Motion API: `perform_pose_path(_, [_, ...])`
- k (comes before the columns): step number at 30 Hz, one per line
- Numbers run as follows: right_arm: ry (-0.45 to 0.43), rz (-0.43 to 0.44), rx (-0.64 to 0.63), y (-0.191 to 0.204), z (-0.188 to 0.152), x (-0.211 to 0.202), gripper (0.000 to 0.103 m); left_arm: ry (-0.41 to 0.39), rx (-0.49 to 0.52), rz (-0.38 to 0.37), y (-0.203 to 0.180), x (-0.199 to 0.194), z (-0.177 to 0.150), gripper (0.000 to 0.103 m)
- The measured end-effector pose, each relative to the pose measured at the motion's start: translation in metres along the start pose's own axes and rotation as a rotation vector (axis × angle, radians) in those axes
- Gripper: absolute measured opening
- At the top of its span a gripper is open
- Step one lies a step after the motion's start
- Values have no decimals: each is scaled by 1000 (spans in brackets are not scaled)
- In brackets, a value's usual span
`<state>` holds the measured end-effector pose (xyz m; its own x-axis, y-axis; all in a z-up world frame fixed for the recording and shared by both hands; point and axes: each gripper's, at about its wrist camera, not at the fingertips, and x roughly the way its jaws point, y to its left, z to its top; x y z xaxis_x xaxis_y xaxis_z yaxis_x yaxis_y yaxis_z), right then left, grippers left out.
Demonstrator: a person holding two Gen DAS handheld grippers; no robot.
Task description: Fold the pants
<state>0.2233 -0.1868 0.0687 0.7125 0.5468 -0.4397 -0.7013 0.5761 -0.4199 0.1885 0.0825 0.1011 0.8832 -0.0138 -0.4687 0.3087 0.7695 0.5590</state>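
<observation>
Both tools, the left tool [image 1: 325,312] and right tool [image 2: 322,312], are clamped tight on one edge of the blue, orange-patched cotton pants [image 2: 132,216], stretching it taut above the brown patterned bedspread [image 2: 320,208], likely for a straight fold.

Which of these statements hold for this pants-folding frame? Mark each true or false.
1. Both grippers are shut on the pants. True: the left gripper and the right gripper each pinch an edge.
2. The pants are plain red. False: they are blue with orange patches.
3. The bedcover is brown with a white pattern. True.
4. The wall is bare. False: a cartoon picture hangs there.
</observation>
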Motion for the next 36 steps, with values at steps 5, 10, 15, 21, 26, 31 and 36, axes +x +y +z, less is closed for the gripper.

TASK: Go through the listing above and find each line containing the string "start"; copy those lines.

ANSWER SPACE:
- The measured end-effector pose, each relative to the pose measured at the motion's start: translation in metres along the start pose's own axes and rotation as a rotation vector (axis × angle, radians) in those axes
- Step one lies a step after the motion's start

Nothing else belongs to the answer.